RECORDED INFORMATION:
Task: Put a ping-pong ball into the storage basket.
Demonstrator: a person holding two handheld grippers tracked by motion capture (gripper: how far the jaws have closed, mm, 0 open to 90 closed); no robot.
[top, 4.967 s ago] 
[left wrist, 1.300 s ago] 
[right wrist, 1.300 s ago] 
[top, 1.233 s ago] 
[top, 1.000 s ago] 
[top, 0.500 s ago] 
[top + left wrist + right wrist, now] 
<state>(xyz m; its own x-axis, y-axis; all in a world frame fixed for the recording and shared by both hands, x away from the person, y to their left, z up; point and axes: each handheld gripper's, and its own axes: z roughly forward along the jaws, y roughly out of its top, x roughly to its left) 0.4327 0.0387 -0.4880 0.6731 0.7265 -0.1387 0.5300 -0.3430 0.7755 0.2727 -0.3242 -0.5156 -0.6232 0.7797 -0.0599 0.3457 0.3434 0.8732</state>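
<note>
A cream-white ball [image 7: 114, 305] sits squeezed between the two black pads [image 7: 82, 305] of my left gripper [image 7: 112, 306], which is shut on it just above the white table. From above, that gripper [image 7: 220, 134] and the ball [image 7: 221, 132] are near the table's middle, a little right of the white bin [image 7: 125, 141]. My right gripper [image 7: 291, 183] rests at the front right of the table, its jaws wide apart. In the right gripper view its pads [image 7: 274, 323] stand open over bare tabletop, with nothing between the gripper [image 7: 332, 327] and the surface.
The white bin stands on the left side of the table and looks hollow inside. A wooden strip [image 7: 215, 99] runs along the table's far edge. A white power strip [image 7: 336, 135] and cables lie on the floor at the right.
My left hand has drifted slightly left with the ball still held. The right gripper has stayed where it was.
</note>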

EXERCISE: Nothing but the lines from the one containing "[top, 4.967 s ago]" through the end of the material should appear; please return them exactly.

WRITTEN SOLUTION:
[top, 4.967 s ago] 
[left wrist, 1.300 s ago] 
[right wrist, 1.300 s ago] 
[top, 1.233 s ago] 
[top, 1.000 s ago] 
[top, 0.500 s ago] 
[top + left wrist + right wrist, now] 
<state>(xyz m; its own x-axis, y-axis; all in a world frame fixed for the recording and shared by both hands, x away from the person, y to their left, z up; point and axes: each handheld gripper's, and its own axes: z roughly forward along the jaws, y roughly out of its top, x roughly to its left) 0.4327 0.0387 -0.4880 0.6731 0.7265 -0.1387 0.5300 -0.3430 0.7755 0.2727 -0.3242 -0.5156 -0.6232 0.7797 -0.0599 0.3457 0.3434 0.8732</state>
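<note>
A cream-white ball [image 7: 114, 305] sits squeezed between the two black pads [image 7: 82, 305] of my left gripper [image 7: 112, 306], which is shut on it just above the white table. From above, that gripper [image 7: 220, 134] and the ball [image 7: 221, 132] are near the table's middle, a little right of the white bin [image 7: 125, 141]. My right gripper [image 7: 291, 183] rests at the front right of the table, its jaws wide apart. In the right gripper view its pads [image 7: 274, 323] stand open over bare tabletop, with nothing between the gripper [image 7: 332, 327] and the surface.
The white bin stands on the left side of the table and looks hollow inside. A wooden strip [image 7: 215, 99] runs along the table's far edge. A white power strip [image 7: 336, 135] and cables lie on the floor at the right.
My left hand has drifted slightly left with the ball still held. The right gripper has stayed where it was.
</note>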

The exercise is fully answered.